Terminado o prazo para adequação à lei Sarbanes-Oxley, a exigências da regra norte-americana continuam reverberando nas corporações.
Por Cláudia Zucare Boscoli, da CIO
Os fornecedores de soluções em TI não têm mesmo do que reclamar. Ano passado foi o deadline para as filiais americanas ou empresas brasileiras com ações nas bolsas dos Estados Unidos se adequarem à lei Sarbanes-Oxley, uma rigorosa resposta aos escândalos envolvendo grandes corporações como Enron e WorldCom. Terminada a maratona de adequações, testes, auditorias e certificações que começou em 2005, quem tinha de cumprir a norma já cumpriu. Mas um movimento pós-Sox começa a acontecer.

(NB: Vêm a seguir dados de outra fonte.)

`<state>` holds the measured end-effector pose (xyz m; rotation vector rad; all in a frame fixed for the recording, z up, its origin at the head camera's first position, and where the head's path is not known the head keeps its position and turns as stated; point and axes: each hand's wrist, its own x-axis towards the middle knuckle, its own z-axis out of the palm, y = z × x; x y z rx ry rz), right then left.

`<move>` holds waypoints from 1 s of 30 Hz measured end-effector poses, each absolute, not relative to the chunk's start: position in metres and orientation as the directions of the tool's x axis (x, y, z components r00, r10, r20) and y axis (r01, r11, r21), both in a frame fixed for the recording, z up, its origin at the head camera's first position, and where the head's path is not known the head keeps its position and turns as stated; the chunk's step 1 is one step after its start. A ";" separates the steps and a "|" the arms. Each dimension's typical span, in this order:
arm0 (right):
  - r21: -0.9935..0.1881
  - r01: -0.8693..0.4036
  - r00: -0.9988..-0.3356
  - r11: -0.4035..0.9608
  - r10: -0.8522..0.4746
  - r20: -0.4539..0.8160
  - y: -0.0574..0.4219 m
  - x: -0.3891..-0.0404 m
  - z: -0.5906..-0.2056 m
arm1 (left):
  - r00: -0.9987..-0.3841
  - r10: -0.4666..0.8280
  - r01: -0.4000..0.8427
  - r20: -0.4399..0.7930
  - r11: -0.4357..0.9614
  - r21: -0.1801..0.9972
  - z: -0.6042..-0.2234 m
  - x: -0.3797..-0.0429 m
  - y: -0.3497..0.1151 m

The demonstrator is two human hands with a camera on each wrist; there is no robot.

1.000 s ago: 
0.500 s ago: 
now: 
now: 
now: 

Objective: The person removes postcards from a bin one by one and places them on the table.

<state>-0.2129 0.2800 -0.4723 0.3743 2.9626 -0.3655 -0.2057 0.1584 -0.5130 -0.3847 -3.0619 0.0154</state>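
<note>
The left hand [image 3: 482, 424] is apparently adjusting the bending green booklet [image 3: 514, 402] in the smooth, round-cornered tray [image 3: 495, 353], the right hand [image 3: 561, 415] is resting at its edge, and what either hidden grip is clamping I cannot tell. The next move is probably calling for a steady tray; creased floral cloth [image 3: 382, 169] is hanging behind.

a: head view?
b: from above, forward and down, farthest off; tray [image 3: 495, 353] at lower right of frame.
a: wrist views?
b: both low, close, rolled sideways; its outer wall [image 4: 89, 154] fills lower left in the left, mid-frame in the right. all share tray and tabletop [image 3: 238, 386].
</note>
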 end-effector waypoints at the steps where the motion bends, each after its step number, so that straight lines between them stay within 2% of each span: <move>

Agora, quem presta serviços às empresas regulamentadas também procura a ajuda de terceiros para estar adequado não apenas a uma lei com conseqüências jurídicas, mas a uma norma de mercado que pesa na competitividade. “As pequenas empresas que gravitam ao redor das submetidas à lei acabam forçadas a se enquadrar também”, confirma o analista da PricewaterhouseCoopers Edgard D’Andrea.
Além disto, quem já se adequou precisa sustentar os avanços conquistados. Uma pesquisa da AMR Research revela que, este ano, os gastos com adaptações à Sox devem crescer 8,5% em relação a 2006, o que significa que, até dezembro, o mundo terá investido 29,9 bilhões de dólares nesta medida específica de compliance.
“Como cidadão, acho isso ótimo, porque é um sinal de maturidade do mercado. Como possível investidor, também. E, claro, como prestador de serviços de consultoria e auditoria, o horizonte é excelente”, completa o analista.
É certo que a blindagem contra possíveis erros, fraudes e riscos não elimina 100% dos problemas, mas as ferramentas implementadas são capazes de rastreá-los e, conseqüentemente, inibi-los. Cada vez mais, cresce no mercado a percepção de que segurança da informação é um investimento e não uma despesa. “Tem gente que acha burocracia, mas tudo que é relacionado a risco e compliance vai continuar a ser prioridade para os executivos”, diz D’Andrea.